The goal is just to try to maintain it over the course of a 120-game season. “Of course I’m trying to cut down on my strikeouts and put the ball in play more. I’m pretty happy with what I’m doing right now, and I’m just trying to have good at bats and being focused, and that’s my main thing, to be 100% locked in on every at bat and not throw any at bats away. It’s a long season. I know it’s going to be hard, but I’ve got to take care of every at bat.”
He began the season hitting third or fourth in the Mussels lineup. Recently, he has been hitting at the top of the lineup and continues to thrive.
“There’s a lot of college hitters, and we’ve been helping each other. We have a lot of good hitters on this team. I have protection in the lineup. I go up there. I just try to get on base because I know somebody’s going to drive me in.”
He’s also continuing to adapt his game, to add elements. For instance, in his two seasons at Auburn, he had ten stolen bases in 127 games. In his 21 games with Ft. Myers, he already has nine stolen bases without being caught.
His manager admits, “I didn’t really know about his speed or base running ability coming into the season, and watching him over the first 10-12 games, it was evident, he’s a really good baserunner, very instinctive. I wouldn’t say he’s the fastest, if you put him on a watch, but he does get really good jumps at first base, pays attention to what the pitchers are doing, tries to pick up little tendencies to where he can steal a base and that’s why he’s been so successful with it so far.”
For Julien, it’s not necessarily something new, it’s just something that wasn’t a focus in college.
“When I was younger, I was more of a slap hitter who could run a lot and I stole a lot of bases. Then I went to college and they changed my swing and made me a power hitter. I think the speed of the game was taken away from me. I feel free here. They’re letting me go and I have the green light. I just like to be aggressive and take everything I can.”
And where will he play defensively? Following Tommy John surgery, that’s certainly a question to ask, but like many in the system, his goal is to be versatile enough to keep his bat in the lineup.
According to Meyer, “I think more on the defensive side, with the throwing part, he does look very comfortable at second base, and he played third base in college, and we ran him out in the outfield and he held his own out there.

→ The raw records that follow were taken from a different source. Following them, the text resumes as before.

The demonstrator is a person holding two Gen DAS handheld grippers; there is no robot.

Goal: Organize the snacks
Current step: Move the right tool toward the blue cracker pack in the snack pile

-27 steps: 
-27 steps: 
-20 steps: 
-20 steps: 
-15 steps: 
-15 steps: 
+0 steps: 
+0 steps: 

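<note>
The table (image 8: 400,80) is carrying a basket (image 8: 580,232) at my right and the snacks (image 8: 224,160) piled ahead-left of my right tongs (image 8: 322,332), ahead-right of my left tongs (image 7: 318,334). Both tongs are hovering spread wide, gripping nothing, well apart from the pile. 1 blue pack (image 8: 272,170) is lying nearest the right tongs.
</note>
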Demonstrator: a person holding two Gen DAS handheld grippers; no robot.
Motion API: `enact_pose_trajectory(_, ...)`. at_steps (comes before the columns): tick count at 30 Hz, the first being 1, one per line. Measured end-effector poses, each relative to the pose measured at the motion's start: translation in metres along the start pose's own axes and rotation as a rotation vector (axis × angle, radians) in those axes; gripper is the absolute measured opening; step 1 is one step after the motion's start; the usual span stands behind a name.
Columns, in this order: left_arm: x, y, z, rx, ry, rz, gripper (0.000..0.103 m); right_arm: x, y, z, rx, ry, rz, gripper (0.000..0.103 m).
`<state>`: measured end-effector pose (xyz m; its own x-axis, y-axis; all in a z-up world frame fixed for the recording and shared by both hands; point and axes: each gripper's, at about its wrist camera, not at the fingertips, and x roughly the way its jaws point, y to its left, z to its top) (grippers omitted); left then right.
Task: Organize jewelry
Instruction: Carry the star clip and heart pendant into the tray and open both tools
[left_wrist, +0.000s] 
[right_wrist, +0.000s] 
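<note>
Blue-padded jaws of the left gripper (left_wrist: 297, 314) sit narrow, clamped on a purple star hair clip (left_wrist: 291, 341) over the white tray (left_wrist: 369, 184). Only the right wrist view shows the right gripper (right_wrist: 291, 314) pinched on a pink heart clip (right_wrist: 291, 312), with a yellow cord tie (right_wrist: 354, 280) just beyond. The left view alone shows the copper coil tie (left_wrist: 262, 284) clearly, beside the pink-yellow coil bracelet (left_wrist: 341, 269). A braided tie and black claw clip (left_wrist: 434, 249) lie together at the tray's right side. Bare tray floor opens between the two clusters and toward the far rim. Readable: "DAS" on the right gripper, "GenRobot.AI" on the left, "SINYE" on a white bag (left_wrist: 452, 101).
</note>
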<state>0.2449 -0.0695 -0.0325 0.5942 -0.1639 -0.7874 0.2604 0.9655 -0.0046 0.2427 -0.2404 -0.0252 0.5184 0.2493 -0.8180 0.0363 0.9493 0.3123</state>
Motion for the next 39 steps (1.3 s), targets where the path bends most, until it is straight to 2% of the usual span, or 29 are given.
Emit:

He’s played a little bit of first base too. So just a versatile guy, so if he keeps hitting and he keeps that versatility defensively, he could be a very valuable asset to the organization.””
Julien acknowledges, “I’d say I’m more comfortable at second base, but I’m aware that I can be more of a utility guy and my bat is what’s going to keep me in the lineup. I’m comfortable at second. I played left field the other day and I liked it too. I’m ready to play outfield, second base, third, first, wherever the coach wants me to play, I’ll be ready.”
And after nearly two years away from baseball, Julien appears ready to take on anything. He hasn’t played since Auburn was eliminated from the 2019 College World Series because of injury and then a pandemic, but he hasn’t missed a beat.
Coming into Friday’s game, Julien is hitting .338/.505/.515 (1.020) with seven doubles, a triple, a homer, 18 runs scored and 14 driven in and is nine for nine in stolen base attempts through the first 21 games.